5. Military Rules and the Use of Force: Does Looting Justify Shooting?
No. Federal military forces responding to civil unrest comply with Standing Rules for the use of Force (SRUF). These rules are generally less permissive than Standing Rules of Engagement (SROE) that the military uses in operational environments overseas and more traditional military missions. Both sets of rules are promulgated via the chairman of the Joint Chiefs of Staff and tailored to the individual mission. To be sure, these rules governing the use of force are policy guidance, but they reflect the complex strategic, legal, and morality issues that are in play whenever the U.S. military uses force on our own soil.
While the rules of force for a military domestic operation will be tailored to the unique mission in coordination with the state law enforcement agency and governing state law, certain core principles remain constant. For example, force is to be used only as a last resort, and the force used should be the minimum necessary. Further, deadly force is to be used only when all lesser means have failed or cannot be reasonably employed.

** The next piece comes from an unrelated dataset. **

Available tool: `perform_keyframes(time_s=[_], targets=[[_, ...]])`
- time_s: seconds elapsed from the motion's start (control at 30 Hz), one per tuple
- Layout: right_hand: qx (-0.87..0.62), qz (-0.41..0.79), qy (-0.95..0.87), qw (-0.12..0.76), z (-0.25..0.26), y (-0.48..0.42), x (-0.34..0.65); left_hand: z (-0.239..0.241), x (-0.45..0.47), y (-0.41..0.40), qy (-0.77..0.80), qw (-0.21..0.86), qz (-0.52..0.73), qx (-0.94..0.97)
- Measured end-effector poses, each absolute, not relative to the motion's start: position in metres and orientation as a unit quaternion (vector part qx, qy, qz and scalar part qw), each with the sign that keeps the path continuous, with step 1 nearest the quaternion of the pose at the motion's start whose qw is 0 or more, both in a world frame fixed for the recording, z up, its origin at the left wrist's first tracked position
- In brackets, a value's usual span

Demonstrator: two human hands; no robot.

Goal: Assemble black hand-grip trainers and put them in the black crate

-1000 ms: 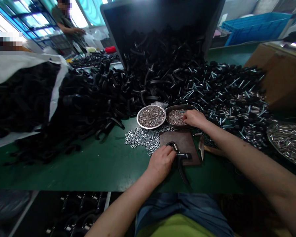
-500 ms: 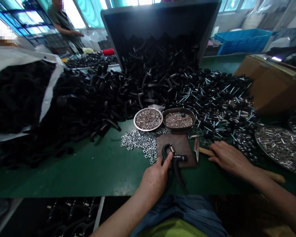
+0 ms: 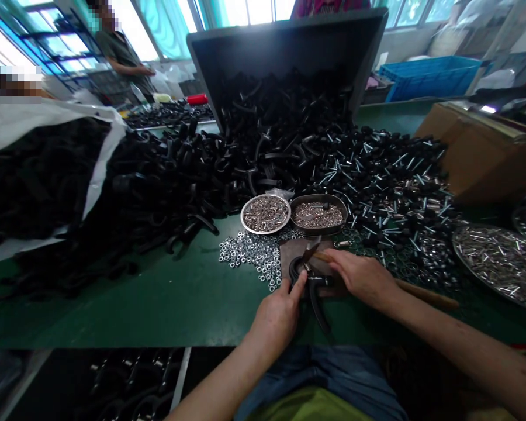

Of course, the rules for the use of force do not limit the inherent right of self-defense of people. It also authorizes force—including deadly force—to protect three specified assets: (1) assets vital to national security (such as nuclear command and control facilities); (2) inherently dangerous property (such as missiles, rockets, and explosives); and (3) national critical infrastructure (such as designated public utilities). None of these appear to apply in Minnesota or at other current sites of unrest, which tend to be clustered in cities far from sensitive military facilities, weapons depots and critical infrastructure.
Using deadly force aggressively to stop looting clearly violates the governing rules for the use of force, principles of de-escalation, and the principles of using only minimum force, as a last resort.
The unrest following the death of George Floyd is a rapidly developing situation. Answering these five questions are especially important as the violence has increased in recent days.
The views expressed here are the author’s personal views and do not necessarily reflect those of the Department of Defense, the United States Navy, or any other department or agency of the United States Government.